Start of Block

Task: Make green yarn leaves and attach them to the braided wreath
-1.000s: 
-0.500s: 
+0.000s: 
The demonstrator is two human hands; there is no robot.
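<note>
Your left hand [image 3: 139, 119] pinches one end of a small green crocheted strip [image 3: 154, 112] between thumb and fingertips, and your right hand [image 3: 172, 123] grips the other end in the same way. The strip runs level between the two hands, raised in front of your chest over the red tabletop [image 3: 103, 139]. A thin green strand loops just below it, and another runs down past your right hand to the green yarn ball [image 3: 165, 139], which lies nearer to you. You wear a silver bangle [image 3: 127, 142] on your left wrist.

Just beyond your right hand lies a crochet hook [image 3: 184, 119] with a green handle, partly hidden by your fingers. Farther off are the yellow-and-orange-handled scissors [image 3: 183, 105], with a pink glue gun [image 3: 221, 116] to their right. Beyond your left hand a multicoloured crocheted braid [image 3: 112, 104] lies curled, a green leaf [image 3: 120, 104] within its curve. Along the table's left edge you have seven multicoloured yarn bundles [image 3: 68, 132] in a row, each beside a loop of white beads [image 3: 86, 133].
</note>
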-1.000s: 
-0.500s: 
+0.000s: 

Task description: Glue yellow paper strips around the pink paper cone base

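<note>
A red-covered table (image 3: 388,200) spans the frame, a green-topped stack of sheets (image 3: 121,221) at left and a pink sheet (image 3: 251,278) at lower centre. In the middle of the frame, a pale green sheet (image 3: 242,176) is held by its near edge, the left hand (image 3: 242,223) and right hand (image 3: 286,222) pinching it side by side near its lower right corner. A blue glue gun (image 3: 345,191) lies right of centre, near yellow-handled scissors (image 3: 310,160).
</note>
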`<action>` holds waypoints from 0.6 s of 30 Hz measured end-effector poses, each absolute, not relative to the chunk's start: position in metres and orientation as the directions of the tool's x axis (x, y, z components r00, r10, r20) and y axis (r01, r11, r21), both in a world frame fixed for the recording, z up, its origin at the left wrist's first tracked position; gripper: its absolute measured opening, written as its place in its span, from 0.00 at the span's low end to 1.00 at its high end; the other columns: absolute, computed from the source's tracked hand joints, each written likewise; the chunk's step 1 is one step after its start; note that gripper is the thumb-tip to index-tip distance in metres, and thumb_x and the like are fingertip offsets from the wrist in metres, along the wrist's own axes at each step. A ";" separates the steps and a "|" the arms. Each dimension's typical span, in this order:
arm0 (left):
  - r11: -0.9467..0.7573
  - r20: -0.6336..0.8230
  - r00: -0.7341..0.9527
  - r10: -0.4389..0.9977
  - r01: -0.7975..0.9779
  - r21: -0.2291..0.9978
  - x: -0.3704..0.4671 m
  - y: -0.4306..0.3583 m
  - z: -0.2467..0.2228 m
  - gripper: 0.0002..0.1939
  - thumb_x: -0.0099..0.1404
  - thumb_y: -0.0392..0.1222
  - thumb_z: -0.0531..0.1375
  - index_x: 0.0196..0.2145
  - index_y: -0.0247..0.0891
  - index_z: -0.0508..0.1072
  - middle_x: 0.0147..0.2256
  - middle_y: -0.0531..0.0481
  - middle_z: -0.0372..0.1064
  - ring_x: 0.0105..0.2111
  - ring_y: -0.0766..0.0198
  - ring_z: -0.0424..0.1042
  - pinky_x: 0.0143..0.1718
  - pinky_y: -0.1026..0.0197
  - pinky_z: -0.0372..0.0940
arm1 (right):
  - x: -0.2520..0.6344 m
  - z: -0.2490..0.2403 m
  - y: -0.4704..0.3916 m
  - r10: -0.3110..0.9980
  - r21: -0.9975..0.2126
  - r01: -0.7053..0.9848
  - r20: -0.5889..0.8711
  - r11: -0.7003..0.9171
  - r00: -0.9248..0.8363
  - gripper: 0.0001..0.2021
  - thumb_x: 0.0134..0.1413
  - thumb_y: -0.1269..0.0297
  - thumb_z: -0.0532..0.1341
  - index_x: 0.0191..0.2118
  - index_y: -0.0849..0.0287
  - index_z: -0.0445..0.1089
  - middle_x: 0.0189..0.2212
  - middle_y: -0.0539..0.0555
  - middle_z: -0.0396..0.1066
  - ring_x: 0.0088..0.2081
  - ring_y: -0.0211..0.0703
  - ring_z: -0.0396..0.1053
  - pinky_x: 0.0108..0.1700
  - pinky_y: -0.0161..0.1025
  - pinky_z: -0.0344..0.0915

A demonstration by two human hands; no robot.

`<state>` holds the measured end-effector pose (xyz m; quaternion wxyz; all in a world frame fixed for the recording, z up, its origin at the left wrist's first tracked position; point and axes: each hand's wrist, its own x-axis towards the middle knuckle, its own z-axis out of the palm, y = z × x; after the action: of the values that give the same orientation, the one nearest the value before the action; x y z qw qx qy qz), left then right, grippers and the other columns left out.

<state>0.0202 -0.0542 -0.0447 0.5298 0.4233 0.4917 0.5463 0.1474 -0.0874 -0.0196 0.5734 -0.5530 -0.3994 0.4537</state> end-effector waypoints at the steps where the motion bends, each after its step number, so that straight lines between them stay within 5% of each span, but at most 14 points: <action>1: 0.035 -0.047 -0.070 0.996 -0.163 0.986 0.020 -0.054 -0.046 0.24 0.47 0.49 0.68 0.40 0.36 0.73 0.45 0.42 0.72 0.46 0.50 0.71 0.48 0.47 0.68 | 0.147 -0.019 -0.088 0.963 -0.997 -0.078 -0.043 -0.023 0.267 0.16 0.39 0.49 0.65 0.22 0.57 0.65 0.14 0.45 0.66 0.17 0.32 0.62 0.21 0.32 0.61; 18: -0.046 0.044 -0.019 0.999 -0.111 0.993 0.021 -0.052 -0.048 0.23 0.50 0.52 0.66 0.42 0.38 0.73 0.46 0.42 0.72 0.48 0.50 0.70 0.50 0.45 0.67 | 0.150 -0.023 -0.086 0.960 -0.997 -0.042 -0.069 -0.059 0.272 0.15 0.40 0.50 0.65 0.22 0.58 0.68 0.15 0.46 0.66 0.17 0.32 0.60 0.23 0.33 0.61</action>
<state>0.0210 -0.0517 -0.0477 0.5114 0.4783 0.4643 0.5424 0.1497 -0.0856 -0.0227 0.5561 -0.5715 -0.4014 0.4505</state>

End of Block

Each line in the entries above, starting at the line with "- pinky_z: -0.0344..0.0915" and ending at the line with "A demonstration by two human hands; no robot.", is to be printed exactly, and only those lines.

  - pinky_z: -0.0344..0.0915

A demonstration by two human hands; no robot.

The output above is complete.